Isn't technology amazing? During the day I have so many ideas about
blog posts, but then I'm so tired by the time I get home, and all
those impressions and thoughts have disappeared. Now I can email from
my phone, et voilà! A blog post appears.

lesson learned, or, if you keep this up you'll get your eye washed out with soap


well last night I splashed raw soap into my right eye, necessitating a trip to emergency last night and a follow-up appointment this morning. To my relief, there doesn't appear to be permanent damage and it is healing.

For those unfamiliar with soapmaking, it is a simple but artistic process of adding NaOH (lye, or, caustic soda, aka sodium hydroxide) to water (or whatever liquid one chooses), then adding that to oil, stirring like a madwoman, then pouring the liquid into moulds of some type. The countless variations vary from peculiar (breast milk soap can be made, for example, although I can't begin to imagine the market for that. Or the marketing) to the most complicated and gorgeous concoctions marrying delicious scents with rainbow colours.

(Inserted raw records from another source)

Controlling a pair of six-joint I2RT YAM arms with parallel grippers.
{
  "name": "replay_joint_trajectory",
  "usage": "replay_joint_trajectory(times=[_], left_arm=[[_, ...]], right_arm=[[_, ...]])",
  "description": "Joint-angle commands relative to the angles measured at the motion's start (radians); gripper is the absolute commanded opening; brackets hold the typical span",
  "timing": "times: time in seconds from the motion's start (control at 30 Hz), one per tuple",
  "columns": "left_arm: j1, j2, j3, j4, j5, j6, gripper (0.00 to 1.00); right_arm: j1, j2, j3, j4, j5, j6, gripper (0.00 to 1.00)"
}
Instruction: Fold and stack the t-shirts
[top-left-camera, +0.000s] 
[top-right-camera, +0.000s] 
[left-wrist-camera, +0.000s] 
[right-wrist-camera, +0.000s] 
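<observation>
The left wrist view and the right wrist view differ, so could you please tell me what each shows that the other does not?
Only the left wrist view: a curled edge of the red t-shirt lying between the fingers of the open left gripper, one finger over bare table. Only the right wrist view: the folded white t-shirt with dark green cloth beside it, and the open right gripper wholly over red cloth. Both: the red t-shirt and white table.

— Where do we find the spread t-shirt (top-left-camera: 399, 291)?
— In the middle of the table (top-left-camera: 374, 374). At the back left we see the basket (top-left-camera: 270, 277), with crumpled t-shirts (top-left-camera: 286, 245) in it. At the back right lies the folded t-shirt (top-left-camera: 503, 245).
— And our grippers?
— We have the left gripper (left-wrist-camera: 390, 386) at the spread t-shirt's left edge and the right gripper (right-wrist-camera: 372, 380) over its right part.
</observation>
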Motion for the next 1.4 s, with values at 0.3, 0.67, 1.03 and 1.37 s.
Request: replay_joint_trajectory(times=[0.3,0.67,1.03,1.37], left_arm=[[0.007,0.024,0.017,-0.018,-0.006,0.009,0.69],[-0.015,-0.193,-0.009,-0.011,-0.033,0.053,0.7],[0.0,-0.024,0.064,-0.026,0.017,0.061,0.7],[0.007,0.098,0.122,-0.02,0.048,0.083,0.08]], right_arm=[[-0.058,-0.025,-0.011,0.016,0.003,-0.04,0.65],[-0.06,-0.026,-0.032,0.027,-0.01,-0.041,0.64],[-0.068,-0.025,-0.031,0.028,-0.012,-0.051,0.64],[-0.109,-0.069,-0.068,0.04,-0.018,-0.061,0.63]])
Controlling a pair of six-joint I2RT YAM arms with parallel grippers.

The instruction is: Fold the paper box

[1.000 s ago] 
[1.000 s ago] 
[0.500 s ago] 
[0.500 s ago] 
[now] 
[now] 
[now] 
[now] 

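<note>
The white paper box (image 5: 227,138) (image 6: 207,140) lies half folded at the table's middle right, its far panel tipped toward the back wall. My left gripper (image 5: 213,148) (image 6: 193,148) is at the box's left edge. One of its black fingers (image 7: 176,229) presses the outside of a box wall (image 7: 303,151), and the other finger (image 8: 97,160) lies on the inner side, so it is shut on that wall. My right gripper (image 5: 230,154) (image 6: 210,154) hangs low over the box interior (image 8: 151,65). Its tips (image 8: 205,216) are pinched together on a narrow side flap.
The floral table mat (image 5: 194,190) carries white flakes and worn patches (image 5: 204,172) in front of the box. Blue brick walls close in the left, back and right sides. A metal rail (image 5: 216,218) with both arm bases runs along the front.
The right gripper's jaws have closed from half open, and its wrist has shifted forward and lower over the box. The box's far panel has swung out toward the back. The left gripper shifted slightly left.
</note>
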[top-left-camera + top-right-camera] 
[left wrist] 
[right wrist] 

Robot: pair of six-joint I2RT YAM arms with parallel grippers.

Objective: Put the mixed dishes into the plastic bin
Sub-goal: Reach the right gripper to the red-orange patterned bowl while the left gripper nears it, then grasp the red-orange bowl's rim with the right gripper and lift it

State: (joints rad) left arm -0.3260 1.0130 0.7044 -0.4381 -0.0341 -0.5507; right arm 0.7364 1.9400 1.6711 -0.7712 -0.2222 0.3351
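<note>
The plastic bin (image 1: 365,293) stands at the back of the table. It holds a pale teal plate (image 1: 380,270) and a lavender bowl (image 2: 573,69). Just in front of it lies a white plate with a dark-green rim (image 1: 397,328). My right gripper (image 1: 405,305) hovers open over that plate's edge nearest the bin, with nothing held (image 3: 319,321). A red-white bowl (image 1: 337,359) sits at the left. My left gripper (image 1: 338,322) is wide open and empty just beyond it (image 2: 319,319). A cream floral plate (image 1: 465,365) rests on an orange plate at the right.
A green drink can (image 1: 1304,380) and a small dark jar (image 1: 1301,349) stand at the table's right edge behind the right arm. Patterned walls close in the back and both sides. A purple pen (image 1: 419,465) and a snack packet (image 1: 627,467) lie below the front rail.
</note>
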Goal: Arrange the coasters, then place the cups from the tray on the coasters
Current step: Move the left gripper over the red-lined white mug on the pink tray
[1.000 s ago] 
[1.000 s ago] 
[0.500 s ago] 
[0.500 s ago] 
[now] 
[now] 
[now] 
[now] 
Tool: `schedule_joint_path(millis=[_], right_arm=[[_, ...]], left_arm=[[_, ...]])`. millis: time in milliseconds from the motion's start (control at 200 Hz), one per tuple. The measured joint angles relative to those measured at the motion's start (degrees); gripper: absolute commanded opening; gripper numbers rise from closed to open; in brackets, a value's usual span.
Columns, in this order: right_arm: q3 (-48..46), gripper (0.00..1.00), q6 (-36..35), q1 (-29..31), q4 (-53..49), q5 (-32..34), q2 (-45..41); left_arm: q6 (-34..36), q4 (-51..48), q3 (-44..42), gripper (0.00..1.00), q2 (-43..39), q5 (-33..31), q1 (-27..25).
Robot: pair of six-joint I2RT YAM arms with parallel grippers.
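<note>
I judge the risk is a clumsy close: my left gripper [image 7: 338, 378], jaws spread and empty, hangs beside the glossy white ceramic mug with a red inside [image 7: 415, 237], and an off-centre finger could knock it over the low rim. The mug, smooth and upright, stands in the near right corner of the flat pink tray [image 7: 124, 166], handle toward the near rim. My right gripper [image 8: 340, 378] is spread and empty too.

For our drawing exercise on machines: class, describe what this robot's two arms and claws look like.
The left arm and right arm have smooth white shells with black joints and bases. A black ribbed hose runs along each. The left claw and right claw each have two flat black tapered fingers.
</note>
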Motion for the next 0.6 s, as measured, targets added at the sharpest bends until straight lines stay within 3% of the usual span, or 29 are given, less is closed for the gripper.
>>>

For me, though, soapmaking is primarily to keep unnecessary ingredients/potions off my skin--which has proven to be my best skin-care tip ever--and when I control every aspect of my soap's production I avoid a lot of troubled skin. Bonus! So if I pass on soap to you--don't expect bright colours (those are dyes, and can be a lot of fun for creative purposes but my skin doesn't like them). And when you lift a block, bar, or cake to your nose (very first reaction of EVERYBODY when looking at soap) it will be unusual if you smell strong, flowery or perfumey scents, because I use essential oils and not artificial fragrances. And for essential oils to survive the reaction that creates mild, pure soap, you'd have to use an enormous quantity, with a few exceptions (peppermint, patchouli, lemongrass etc.) And essential oils are very expensive to use, for very faint final results. Nonetheless, I like them.

I also love the nostalgia factor of soapmaking. That's probably why I prefer big rustic blocks in the style of Savon de Marseille, with its "72% Olive" stamp on it. I also love how they warp as they cure.